● **What the task requires**
From top to bottom, write out the listing exactly and skip every picture.
** Data follows **
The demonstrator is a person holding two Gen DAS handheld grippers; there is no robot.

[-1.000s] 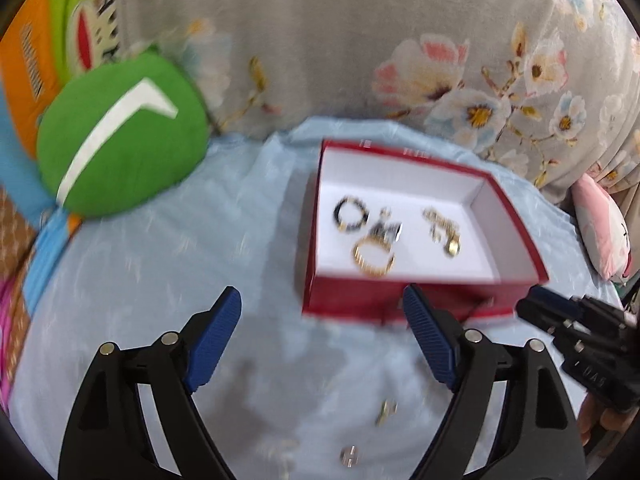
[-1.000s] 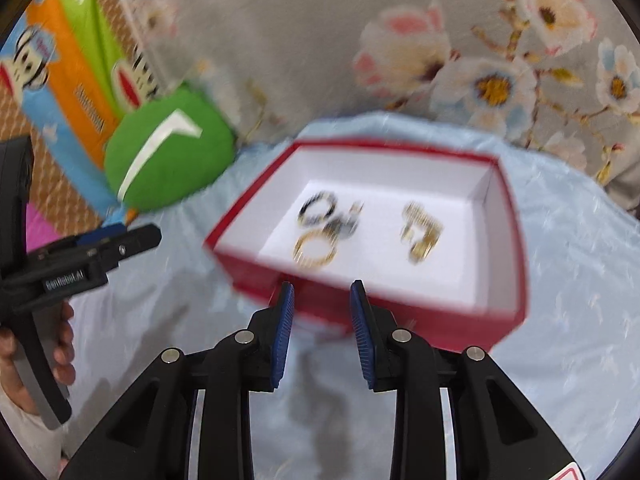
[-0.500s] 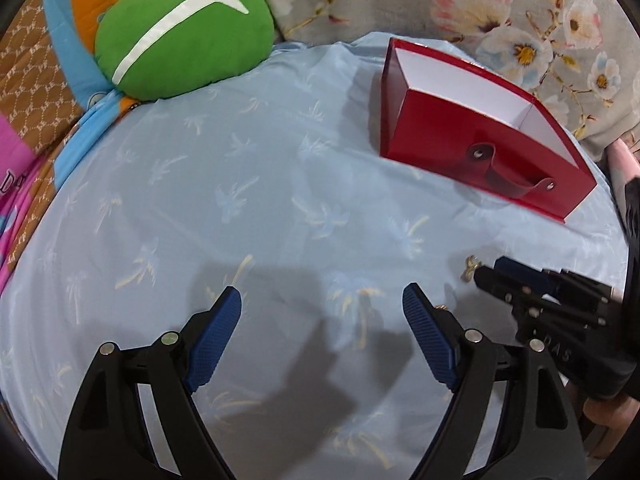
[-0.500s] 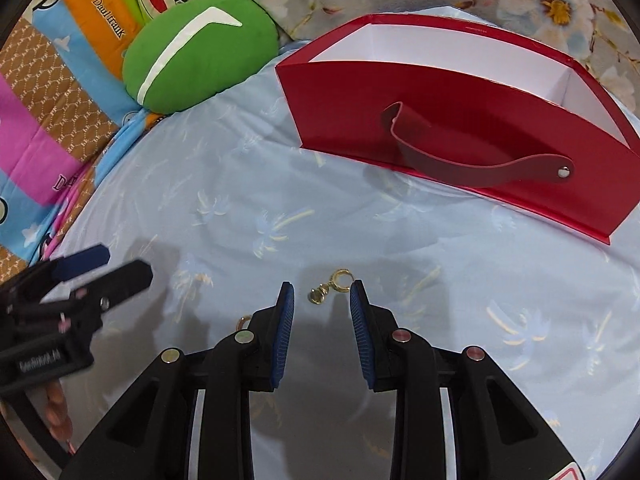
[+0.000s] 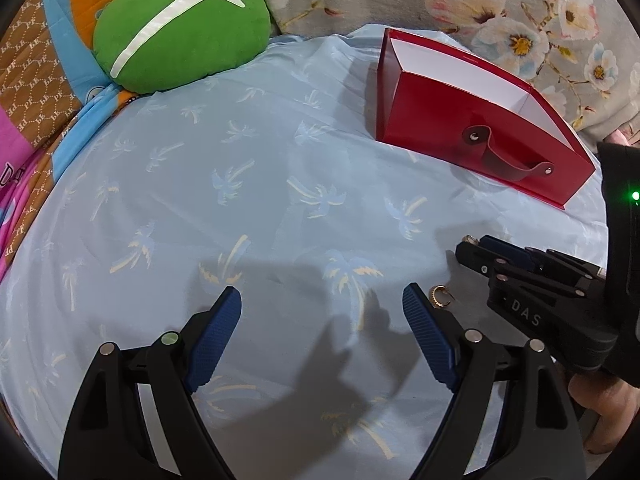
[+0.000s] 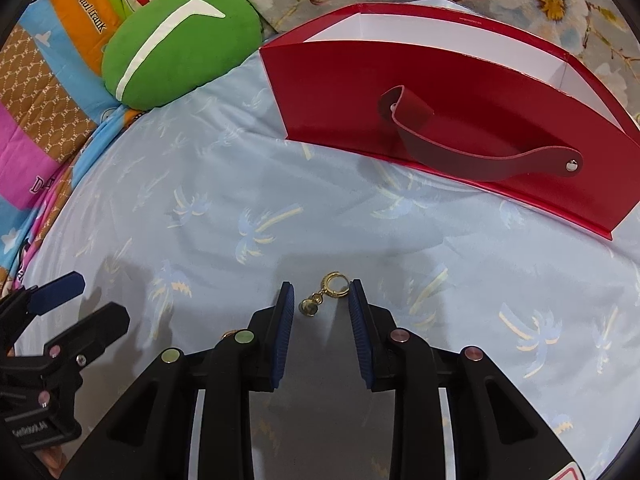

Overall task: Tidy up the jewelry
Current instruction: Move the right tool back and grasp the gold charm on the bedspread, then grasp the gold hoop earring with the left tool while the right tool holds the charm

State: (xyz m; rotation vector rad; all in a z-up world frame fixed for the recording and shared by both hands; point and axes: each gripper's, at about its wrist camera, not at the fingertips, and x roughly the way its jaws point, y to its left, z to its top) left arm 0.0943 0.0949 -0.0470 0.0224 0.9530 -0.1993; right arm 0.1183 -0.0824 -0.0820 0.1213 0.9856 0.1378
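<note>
Right gripper (image 6: 321, 298) low over the pale blue palm-print sheet (image 6: 280, 184), blue pads (image 6: 285, 312) apart, one on either side of a gold drop earring (image 6: 326, 294) lying flat on the cloth. Hoop end of the earring just beside the right pad, small round drop toward the left pad; touching or not, impossible to tell. Left gripper (image 5: 322, 304) with jaws spread wide, nothing between them, only sheet and shadow. Just right of its right pad, a second small gold ring-shaped piece (image 5: 439, 296) on the sheet, near the right gripper's tip. Farther off, to the right, a red box (image 5: 452, 128) with white lining and a strap handle (image 6: 480, 156), open top, contents hidden from this angle. Far left, a green cushion (image 5: 180, 28) at the sheet's edge; behind, floral fabric (image 5: 520, 12).
</note>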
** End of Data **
● **Output for this task**
The demonstrator is a person holding two Gen DAS handheld grippers; there is no robot.

[-1.000s] 
[-1.000s] 
[-0.500s] 
[-0.500s] 
[+0.000s] 
[+0.000s] 

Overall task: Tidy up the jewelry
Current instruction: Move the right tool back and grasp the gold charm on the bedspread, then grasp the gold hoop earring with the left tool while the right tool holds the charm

State: (xyz m; rotation vector rad; all in a z-up world frame fixed for the recording and shared by both hands; point and axes: each gripper's, at about its wrist camera, not at the fingertips, and x roughly the way its jaws point, y to its left, z to its top) left arm 0.0943 0.0949 -0.0470 0.0224 0.9530 -0.1993; right arm 0.1183 -0.0824 -0.0820 0.1213 0.9856 0.1378
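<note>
Right gripper (image 6: 321, 298) low over the pale blue palm-print sheet (image 6: 280, 184), blue pads (image 6: 285, 312) apart, one on either side of a gold drop earring (image 6: 326, 294) lying flat on the cloth. Hoop end of the earring just beside the right pad, small round drop toward the left pad; touching or not, impossible to tell. Left gripper (image 5: 322, 304) with jaws spread wide, nothing between them, only sheet and shadow. Just right of its right pad, a second small gold ring-shaped piece (image 5: 439, 296) on the sheet, near the right gripper's tip. Farther off, to the right, a red box (image 5: 452, 128) with white lining and a strap handle (image 6: 480, 156), open top, contents hidden from this angle. Far left, a green cushion (image 5: 180, 28) at the sheet's edge; behind, floral fabric (image 5: 520, 12).
</note>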

Nothing else belongs to this exercise.